Writer/Director: Hou Hsiao-Hsien
Stars: Juliette Binoche, Hippolyte Giradot
Studio: IFC Films

It’s tempting to put the latest movie by Hou Hsiao-hsien into a neat little box. Although it’s not a film for kids, it’s an homage to Albert Lamorisse’s endearing children’s short “The Red Balloon,” and at times it seems as buoyant and aimless as a helium-filled toy.



Hou is working in France instead of his usual Taiwan, and with Academy Award-winning actress Juliette Binoche instead of his cast of regulars. This makes the entire project feel like a detour for an artist best known for complex, austere films about Taiwan’s pulsing present and tumultuous history.



Lamorisse’s short is about a loner of a boy who has the best of all possible friends, an amazingly reactive balloon, but Hou’s film is a realistic look at the inside of this fantasy, at the modern-day stresses on close-knit families.

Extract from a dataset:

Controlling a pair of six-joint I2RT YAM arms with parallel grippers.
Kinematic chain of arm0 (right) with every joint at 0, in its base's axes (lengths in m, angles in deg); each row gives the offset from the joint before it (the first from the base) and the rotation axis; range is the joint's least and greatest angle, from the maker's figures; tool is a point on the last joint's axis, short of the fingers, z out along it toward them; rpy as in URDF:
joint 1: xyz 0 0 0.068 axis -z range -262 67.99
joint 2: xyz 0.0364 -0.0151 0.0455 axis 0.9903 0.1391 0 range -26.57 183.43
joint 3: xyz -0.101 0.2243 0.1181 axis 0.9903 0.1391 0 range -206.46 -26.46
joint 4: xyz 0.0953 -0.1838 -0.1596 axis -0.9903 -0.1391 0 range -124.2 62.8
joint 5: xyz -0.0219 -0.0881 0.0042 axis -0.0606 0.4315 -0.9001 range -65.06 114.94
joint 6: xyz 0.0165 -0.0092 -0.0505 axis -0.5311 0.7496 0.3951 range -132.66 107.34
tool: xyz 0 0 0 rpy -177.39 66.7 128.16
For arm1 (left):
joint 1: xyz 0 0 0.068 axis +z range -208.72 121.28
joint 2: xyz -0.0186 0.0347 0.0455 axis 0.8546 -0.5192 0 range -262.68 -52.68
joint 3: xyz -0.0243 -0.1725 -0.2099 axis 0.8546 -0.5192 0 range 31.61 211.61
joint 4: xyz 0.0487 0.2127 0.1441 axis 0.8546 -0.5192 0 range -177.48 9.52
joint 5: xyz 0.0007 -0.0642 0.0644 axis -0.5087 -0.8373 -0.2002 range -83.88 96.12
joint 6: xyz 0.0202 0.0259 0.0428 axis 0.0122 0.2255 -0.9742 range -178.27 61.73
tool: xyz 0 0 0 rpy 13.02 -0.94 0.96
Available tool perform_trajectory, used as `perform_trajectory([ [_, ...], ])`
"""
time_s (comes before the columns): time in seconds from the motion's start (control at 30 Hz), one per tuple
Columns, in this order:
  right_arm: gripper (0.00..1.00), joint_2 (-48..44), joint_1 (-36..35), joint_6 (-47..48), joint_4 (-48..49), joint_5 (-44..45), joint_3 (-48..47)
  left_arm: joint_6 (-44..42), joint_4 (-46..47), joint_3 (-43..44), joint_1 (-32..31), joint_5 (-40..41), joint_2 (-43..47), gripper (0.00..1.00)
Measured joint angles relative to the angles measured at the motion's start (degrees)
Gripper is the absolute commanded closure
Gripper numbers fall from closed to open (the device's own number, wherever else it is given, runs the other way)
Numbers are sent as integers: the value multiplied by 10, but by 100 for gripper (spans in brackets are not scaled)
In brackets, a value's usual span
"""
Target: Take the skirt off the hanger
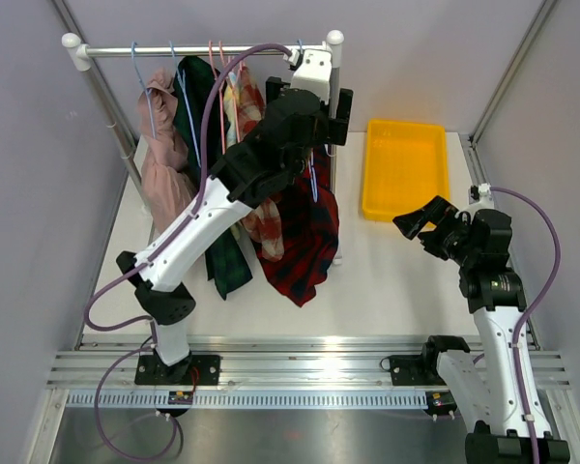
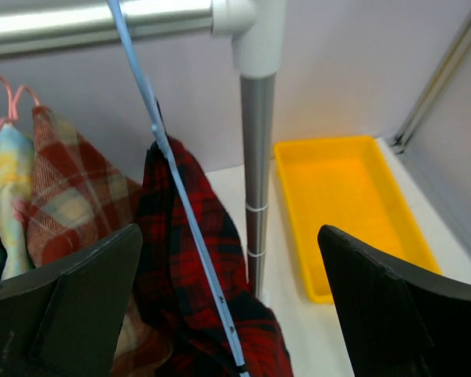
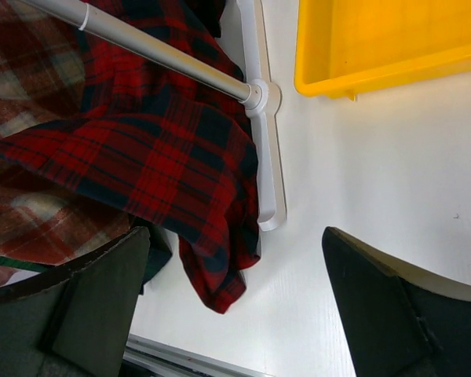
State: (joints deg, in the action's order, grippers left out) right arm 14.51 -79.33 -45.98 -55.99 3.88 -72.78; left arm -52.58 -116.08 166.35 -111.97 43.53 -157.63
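The red and black plaid skirt (image 1: pixel 304 242) hangs on a thin blue hanger (image 1: pixel 312 174) at the right end of the rack rail (image 1: pixel 213 48). Its hem reaches the table. My left gripper (image 1: pixel 314 121) is raised beside the rack's right post and is open. In the left wrist view the blue hanger wire (image 2: pixel 180 196) and the skirt (image 2: pixel 165 267) lie between and beyond the open fingers of the left gripper (image 2: pixel 228 236), untouched. My right gripper (image 1: pixel 416 224) is open and empty over the table to the right. The right gripper (image 3: pixel 235 236) looks at the skirt's lower part (image 3: pixel 157 149).
Pink (image 1: pixel 164 164), dark green (image 1: pixel 198 126) and light plaid (image 1: pixel 251 116) garments hang further left on the rail. The rack's right post (image 2: pixel 255 157) and its white foot (image 3: pixel 267 157) stand beside the skirt. A yellow tray (image 1: pixel 404 169) lies at the back right.
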Motion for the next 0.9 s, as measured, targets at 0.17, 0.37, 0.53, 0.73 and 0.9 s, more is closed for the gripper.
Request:
perform_trajectory([
  [0.17,1,-10,0,12,-11,5,-4,16,-3,-49,24,-6,-2,6],
  [0.37,0,-11,0,13,-11,5,-4,51,-5,-63,38,-29,-3,23],
  [0.53,0,-9,0,14,-11,5,-4,83,2,-94,64,-68,-5,35],
  [0.73,1,-9,0,15,-11,6,-4,107,3,-104,83,-100,-17,72],
  [0.9,1,-9,0,15,-11,6,-4,111,3,-103,84,-116,-21,100],
])
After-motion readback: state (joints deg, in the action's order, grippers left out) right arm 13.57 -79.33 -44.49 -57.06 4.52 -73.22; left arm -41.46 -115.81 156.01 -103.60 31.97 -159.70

He slips behind Lamorisse’s facade like the Taiwanese amateur filmmaker who takes a job as Binoche’s nanny, an echo of Hou within his own story;



the nanny even tells us how special effects make the balloon move. Since Flight falls at the simple-but-elegant end of Hou’s spectrum, the mysterious and lyrical finale in the Musée D’Orsay comes as a surprise; this balloon is anchored by some heft.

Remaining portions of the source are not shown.